**WHAT YOU WILL DO**
Return each line of the listing that has the word "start" in it.

**SUPPLIED MATERIAL**
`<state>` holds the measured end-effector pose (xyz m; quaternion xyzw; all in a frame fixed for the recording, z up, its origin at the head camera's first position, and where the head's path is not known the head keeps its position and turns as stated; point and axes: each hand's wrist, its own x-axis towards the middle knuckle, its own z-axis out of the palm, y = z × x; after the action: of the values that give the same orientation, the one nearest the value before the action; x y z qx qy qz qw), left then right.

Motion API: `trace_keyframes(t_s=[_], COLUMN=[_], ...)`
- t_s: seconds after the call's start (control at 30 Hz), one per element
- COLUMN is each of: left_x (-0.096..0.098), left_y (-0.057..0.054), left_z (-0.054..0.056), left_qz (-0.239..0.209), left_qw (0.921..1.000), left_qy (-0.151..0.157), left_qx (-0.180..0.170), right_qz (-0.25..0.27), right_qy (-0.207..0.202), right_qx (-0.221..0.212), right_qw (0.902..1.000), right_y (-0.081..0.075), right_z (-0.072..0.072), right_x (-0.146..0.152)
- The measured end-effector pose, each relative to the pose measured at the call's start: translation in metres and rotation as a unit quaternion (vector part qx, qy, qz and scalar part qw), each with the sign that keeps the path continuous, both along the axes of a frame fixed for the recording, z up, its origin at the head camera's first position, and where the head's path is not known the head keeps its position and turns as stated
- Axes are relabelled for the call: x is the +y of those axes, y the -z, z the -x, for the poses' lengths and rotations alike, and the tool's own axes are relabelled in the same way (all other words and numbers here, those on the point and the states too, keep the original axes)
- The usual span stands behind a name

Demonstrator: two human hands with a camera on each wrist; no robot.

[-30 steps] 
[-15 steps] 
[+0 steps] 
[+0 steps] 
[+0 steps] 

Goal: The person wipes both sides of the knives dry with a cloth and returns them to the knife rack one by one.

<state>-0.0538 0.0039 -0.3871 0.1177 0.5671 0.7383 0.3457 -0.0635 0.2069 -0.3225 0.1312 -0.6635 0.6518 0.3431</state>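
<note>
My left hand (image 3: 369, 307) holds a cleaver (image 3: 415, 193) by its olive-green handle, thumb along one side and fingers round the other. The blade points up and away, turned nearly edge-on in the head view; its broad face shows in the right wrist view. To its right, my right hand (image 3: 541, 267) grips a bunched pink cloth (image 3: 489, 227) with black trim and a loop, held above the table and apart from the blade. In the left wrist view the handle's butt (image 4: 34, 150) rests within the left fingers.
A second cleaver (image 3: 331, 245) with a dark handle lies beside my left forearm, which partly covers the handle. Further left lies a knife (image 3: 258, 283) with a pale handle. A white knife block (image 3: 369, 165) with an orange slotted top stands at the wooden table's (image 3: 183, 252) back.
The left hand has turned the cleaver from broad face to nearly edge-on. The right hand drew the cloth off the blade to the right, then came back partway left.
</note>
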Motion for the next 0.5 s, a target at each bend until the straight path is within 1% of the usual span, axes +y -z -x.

**COMPLETED TASK**
- t_s: seconds after the call's start (control at 30 Hz), one per element
- The measured end-effector pose, each relative to the pose measured at the call's start: translation in metres and rotation as a unit quaternion (vector part qx, qy, qz and scalar part qw), each with the sign that keeps the path continuous, both along the axes of a frame fixed for the recording, z up, its origin at the head camera's first position, and where the head's path is not known the head keeps its position and turns as stated

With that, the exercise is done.